_YOUR INSTRUCTIONS:_ Look for the word "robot" in the entries below, then copy every line that has it.

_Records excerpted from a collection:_
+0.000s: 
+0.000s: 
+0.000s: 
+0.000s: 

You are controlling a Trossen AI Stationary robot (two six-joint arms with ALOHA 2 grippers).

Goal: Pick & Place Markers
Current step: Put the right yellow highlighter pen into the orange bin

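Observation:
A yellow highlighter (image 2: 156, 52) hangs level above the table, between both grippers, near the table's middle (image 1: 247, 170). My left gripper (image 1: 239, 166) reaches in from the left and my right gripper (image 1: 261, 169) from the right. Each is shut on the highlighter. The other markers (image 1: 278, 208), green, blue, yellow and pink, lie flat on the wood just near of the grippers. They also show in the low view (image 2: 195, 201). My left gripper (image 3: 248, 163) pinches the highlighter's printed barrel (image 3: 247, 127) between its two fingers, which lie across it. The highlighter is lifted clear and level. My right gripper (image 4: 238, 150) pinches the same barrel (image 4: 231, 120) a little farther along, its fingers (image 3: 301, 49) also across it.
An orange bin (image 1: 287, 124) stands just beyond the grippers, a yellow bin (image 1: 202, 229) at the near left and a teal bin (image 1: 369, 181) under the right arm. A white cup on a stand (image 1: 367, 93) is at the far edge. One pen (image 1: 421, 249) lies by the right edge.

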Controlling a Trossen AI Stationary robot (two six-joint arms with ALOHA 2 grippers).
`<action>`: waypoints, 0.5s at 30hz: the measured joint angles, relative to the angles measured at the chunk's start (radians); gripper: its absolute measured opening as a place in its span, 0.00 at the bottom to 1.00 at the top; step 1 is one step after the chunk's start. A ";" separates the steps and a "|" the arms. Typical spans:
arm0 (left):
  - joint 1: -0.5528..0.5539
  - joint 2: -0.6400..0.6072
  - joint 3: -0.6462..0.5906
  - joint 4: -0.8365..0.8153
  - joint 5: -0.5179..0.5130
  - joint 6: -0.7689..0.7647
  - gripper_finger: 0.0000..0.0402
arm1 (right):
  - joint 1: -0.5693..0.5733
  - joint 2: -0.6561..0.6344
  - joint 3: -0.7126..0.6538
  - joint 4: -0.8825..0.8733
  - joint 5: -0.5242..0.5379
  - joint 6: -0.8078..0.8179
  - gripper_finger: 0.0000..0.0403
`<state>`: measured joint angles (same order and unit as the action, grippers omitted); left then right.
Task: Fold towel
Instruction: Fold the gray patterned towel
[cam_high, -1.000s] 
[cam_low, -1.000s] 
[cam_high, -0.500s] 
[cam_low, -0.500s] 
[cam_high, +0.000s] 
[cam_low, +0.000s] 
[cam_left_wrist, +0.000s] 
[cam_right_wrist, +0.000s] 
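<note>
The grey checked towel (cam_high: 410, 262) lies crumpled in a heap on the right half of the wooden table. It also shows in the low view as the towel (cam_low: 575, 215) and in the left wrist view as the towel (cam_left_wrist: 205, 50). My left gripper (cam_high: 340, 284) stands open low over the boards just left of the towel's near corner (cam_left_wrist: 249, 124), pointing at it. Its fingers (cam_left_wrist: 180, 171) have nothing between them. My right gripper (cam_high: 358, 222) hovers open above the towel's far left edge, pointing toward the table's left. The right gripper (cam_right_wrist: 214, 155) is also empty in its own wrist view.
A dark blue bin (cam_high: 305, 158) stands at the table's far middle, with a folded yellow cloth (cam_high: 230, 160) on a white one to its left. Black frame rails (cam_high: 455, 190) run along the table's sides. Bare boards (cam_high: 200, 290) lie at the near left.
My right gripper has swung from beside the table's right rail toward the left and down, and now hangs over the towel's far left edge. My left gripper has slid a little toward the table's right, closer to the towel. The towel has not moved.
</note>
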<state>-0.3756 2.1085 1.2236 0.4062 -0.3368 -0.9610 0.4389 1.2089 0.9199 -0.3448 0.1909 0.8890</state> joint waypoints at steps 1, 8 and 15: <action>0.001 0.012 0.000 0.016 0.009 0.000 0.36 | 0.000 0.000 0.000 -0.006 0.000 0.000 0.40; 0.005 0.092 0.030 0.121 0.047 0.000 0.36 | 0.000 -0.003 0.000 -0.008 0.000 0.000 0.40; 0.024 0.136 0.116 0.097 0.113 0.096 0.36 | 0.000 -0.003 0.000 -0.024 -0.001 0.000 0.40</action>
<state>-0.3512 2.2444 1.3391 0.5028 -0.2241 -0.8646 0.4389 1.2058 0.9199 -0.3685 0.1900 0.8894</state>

_REPLY TO THE EXERCISE:_
You are controlling a Trossen AI Stationary robot (two six-joint arms with ALOHA 2 grippers).
Controlling a Trossen AI Stationary robot (two six-joint arms with ALOHA 2 grippers).

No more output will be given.